The Saturday attack in a remote village close to the border with Pakistan was one of the deadliest incidents for US forces in Afghanistan since late 2001.
The army statement said that three foreign fighters and at least five Taliban commanders were among the militants killed by ground forces and NATO airstrikes.
The militants were pushed back from Kamdish district, where the incident took place, and the government has full control of the area, it added.
Afghan officials confirmed that Taliban captured 13 police and two Afghan journalists working for a radio station established by US forces in the area during Saturday's attack. Bader said efforts were underway to secure the release of the hostages.
In other clashes on Monday, six Taliban fighters were killed in the western province of Herat and two others were killed in the northern province of Kunduz, the defence ministry said in a separate statement on Tuesday.
Taliban militants have intensified their attacks on Afghan and the more than 100,000 international forces throughout the country. The militants have also stepped up their attacks in the relatively peaceful northern and western regions.

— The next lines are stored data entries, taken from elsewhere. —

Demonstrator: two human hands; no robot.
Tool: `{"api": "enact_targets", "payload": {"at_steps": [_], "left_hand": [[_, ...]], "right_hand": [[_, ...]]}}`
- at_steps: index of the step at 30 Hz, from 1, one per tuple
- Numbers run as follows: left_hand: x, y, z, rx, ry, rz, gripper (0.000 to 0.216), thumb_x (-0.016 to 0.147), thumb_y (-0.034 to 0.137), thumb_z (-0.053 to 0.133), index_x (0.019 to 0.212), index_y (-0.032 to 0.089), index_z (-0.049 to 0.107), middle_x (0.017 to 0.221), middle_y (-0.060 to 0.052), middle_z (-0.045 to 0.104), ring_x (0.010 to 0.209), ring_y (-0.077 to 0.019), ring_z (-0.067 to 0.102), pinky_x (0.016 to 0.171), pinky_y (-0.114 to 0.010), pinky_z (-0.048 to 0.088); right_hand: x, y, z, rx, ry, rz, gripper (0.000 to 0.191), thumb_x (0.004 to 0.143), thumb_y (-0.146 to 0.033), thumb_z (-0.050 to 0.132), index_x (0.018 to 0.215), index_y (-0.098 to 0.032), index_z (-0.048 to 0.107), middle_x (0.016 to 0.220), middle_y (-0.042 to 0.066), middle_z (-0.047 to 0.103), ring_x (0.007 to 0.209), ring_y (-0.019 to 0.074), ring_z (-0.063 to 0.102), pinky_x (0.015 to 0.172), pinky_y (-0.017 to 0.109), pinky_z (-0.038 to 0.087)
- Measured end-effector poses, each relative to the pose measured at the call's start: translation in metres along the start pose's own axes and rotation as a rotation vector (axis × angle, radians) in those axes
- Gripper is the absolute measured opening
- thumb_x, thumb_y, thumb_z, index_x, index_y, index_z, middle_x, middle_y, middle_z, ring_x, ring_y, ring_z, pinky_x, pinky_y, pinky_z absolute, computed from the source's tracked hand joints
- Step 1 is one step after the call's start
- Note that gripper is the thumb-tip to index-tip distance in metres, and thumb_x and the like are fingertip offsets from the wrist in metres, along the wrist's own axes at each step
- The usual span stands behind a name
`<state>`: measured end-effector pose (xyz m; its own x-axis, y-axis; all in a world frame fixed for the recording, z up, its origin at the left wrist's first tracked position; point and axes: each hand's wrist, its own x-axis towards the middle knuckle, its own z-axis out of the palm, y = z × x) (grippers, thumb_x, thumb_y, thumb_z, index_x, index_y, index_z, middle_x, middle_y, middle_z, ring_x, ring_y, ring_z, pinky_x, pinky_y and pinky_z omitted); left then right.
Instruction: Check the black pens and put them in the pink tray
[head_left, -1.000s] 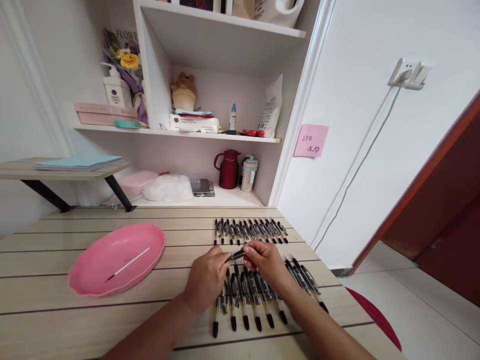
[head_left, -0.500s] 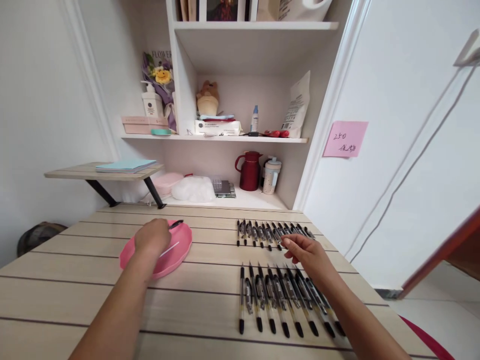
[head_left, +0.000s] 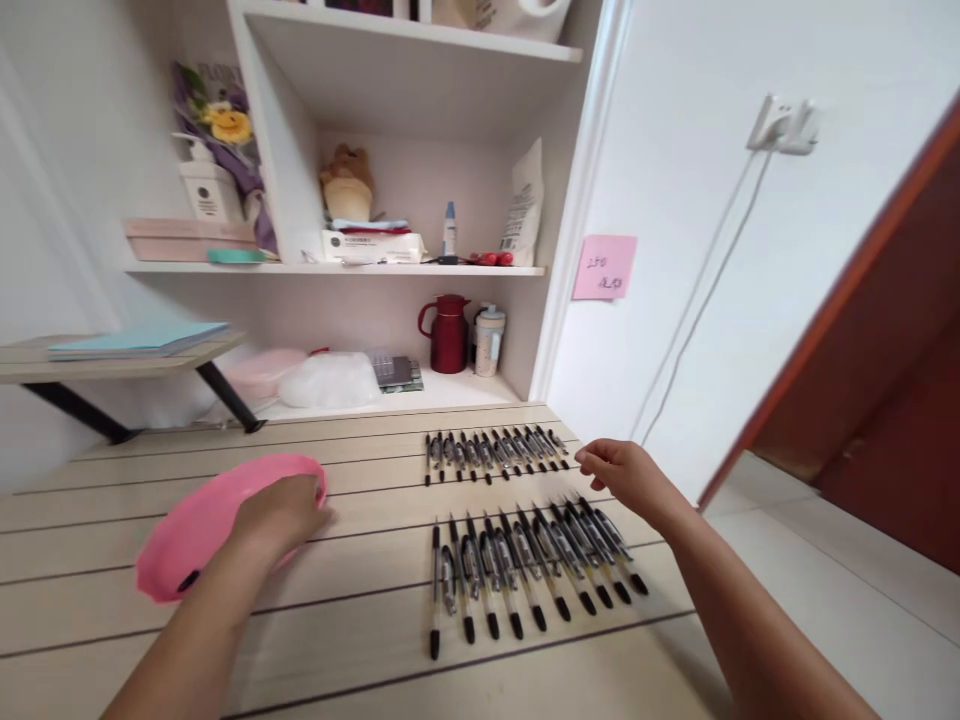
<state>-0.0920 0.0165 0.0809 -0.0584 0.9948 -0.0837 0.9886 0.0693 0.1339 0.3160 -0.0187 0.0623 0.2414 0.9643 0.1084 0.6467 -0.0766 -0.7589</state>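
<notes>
My left hand (head_left: 281, 515) is closed on the right rim of a pink plate (head_left: 199, 510), which looks tilted. Most of its fingers are hidden from me. A short black piece (head_left: 189, 580) shows at the plate's lower left edge. To the right, my right hand (head_left: 619, 475) hovers just past the right end of the back row of pens (head_left: 487, 455), fingers curled together, with nothing visible in them. Nearer to me lies a front row of black pen parts (head_left: 525, 560): slim clear barrels with black ends, and shorter clipped pieces between them.
A small raised shelf (head_left: 172, 360) with blue paper stands at the left. Behind the table (head_left: 360, 620), the white cabinet holds a dark red jug (head_left: 448, 335), a tumbler (head_left: 490, 340) and a plastic bag (head_left: 330, 380). A pink note (head_left: 604, 267) is on the wall.
The view has turned right. My left hand has moved to the plate's right rim, and the plate now looks tilted. My right hand has shifted right, off the back row.
</notes>
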Motion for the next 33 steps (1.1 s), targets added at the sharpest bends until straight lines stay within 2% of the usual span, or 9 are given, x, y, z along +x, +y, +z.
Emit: {"api": "enact_targets", "payload": {"at_steps": [3, 6, 12, 20, 23, 25, 27, 30, 33], "left_hand": [[0.005, 0.006, 0.004, 0.076, 0.019, 0.009, 0.01, 0.066, 0.023, 0.043, 0.064, 0.019, 0.052, 0.078, -0.01, 0.063, 0.071, -0.0261, 0.056, 0.055, -0.031, 0.033], [0.013, 0.004, 0.008, 0.112, 0.084, 0.006, 0.016, 0.071, 0.025, 0.038, 0.067, 0.018, 0.052, 0.081, -0.013, 0.063, 0.072, -0.0271, 0.057, 0.056, -0.031, 0.034], [0.021, -0.002, 0.016, 0.147, 0.166, -0.028, 0.027, 0.078, 0.033, 0.03, 0.073, 0.018, 0.052, 0.087, -0.013, 0.063, 0.075, -0.0269, 0.057, 0.057, -0.03, 0.035], [0.019, 0.006, 0.017, 0.186, 0.23, -0.012, 0.032, 0.079, 0.035, 0.029, 0.078, 0.017, 0.055, 0.088, -0.012, 0.062, 0.076, -0.0266, 0.056, 0.059, -0.032, 0.037], [0.013, 0.018, 0.013, 0.131, 0.388, 0.083, 0.037, 0.078, 0.038, 0.031, 0.085, 0.014, 0.059, 0.094, -0.016, 0.06, 0.088, -0.0306, 0.053, 0.066, -0.037, 0.039], [0.005, 0.035, 0.014, -0.058, 0.452, 0.201, 0.037, 0.077, 0.038, 0.036, 0.091, 0.014, 0.06, 0.097, -0.015, 0.059, 0.095, -0.0294, 0.051, 0.075, -0.037, 0.039], [-0.009, 0.061, 0.019, -0.409, 0.309, 0.297, 0.033, 0.075, 0.038, 0.042, 0.091, 0.016, 0.061, 0.096, -0.01, 0.061, 0.092, -0.0242, 0.053, 0.078, -0.033, 0.039], [-0.036, 0.109, 0.038, -0.957, -0.246, 0.323, 0.04, 0.072, 0.045, 0.049, 0.099, 0.016, 0.057, 0.09, -0.009, 0.063, 0.079, -0.0207, 0.057, 0.066, -0.029, 0.043], [-0.06, 0.154, 0.061, -1.31, -0.61, 0.263, 0.046, 0.069, 0.043, 0.056, 0.104, 0.014, 0.053, 0.092, -0.012, 0.062, 0.078, -0.0179, 0.058, 0.066, -0.029, 0.044]], "right_hand": [[-0.013, 0.02, -0.013, -0.287, -0.062, 0.037, 0.027, 0.072, -0.038, 0.046, 0.061, -0.017, 0.057, 0.059, 0.004, 0.06, 0.053, 0.0141, 0.055, 0.045, 0.023, 0.031], [-0.025, 0.038, -0.016, -0.455, -0.07, 0.07, 0.025, 0.072, -0.035, 0.046, 0.057, -0.017, 0.055, 0.059, 0.005, 0.06, 0.053, 0.014, 0.053, 0.045, 0.023, 0.027], [-0.046, 0.056, -0.019, -0.481, -0.085, 0.139, 0.022, 0.073, -0.029, 0.042, 0.061, -0.017, 0.056, 0.061, 0.005, 0.061, 0.052, 0.0126, 0.052, 0.045, 0.023, 0.025], [-0.074, 0.053, -0.006, -0.613, -0.085, 0.108, 0.021, 0.07, -0.032, 0.046, 0.058, -0.018, 0.056, 0.063, 0.005, 0.061, 0.054, 0.0143, 0.051, 0.045, 0.023, 0.021], [-0.078, 0.053, -0.002, -0.618, -0.05, 0.111, 0.02, 0.07, -0.03, 0.046, 0.058, -0.018, 0.056, 0.063, 0.006, 0.061, 0.054, 0.0139, 0.051, 0.045, 0.023, 0.021], [-0.079, 0.052, -0.002, -0.597, -0.02, 0.115, 0.02, 0.07, -0.029, 0.046, 0.055, -0.017, 0.053, 0.06, 0.005, 0.059, 0.052, 0.0133, 0.049, 0.045, 0.023, 0.02], [-0.081, 0.047, 0.0, -0.544, 0.023, 0.11, 0.021, 0.071, -0.028, 0.045, 0.054, -0.017, 0.052, 0.056, 0.004, 0.058, 0.05, 0.0127, 0.048, 0.045, 0.023, 0.02], [-0.089, 0.032, 0.014, -0.376, 0.056, 0.052, 0.021, 0.072, -0.028, 0.044, 0.055, -0.018, 0.051, 0.054, 0.002, 0.057, 0.05, 0.0117, 0.047, 0.045, 0.022, 0.023], [-0.102, 0.008, 0.043, -0.17, 0.008, -0.044, 0.019, 0.073, -0.028, 0.044, 0.059, -0.018, 0.051, 0.055, 0.0, 0.057, 0.05, 0.0105, 0.047, 0.046, 0.021, 0.025]]}}
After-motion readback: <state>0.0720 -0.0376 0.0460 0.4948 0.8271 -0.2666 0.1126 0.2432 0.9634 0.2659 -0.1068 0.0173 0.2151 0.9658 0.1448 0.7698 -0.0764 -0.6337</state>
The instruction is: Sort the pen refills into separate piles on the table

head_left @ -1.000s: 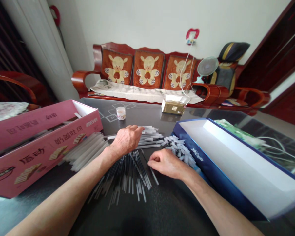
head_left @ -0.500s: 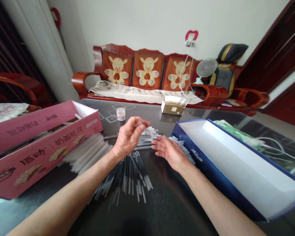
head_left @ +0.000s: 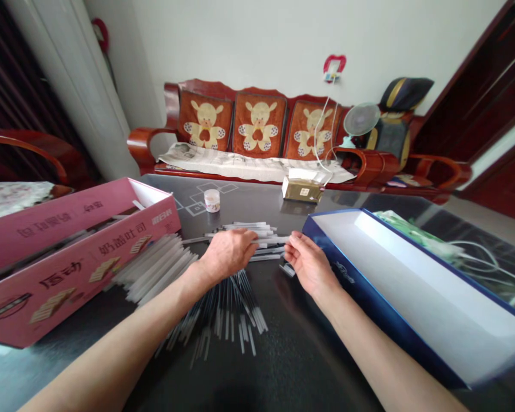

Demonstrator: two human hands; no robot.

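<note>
My left hand (head_left: 228,250) is closed, its fingertips on one end of a thin translucent plastic tube (head_left: 273,240). At the tube's other end, my right hand (head_left: 308,264) pinches it between thumb and fingers. The tube lies level between the two hands. Behind and under it is a pile of similar tubes (head_left: 251,225), some with dark parts. A fan of slim dark pen refills (head_left: 221,309) with clear ends spreads on the table below my left hand. Left of that wrist lies a stack of whitish empty-looking tubes (head_left: 157,269).
A long pink box (head_left: 124,243) with sticks inside stands on the left of the dark table (head_left: 292,355). The open blue box (head_left: 360,303) is close to my right forearm. Farther back are a small white jar (head_left: 212,201) and a tissue box (head_left: 302,190).
My right hand has gone from spread fingers to a pinch on the tube's end. My left hand has lowered and turned, and the tube now lies level.
</note>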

The top NATO commander in Afghanistan, US General Stanley McChrystal, has asked for up to 40,000 extra foreign troops and called for an increased effort by international troops to train Afghan security forces to repel the insurgency in the country.
More than 90,000 Afghan soldiers have been trained so far by US and NATO experts, a process that could eventually help the Afghan army reach its target strength of 134,000 troops by the end of 2011.
For Afghanistan to independently protect itself against Taliban insurgents and provide security for its population, the county needs up to 400,000 Afghan army and police forces, officials say.
But given the fact that Afghanistan remains one of the five poorest countries in the world, such a number was unlikely to be maintained, and international military donors, including the United States, have yet to approve the Afghan government's demand.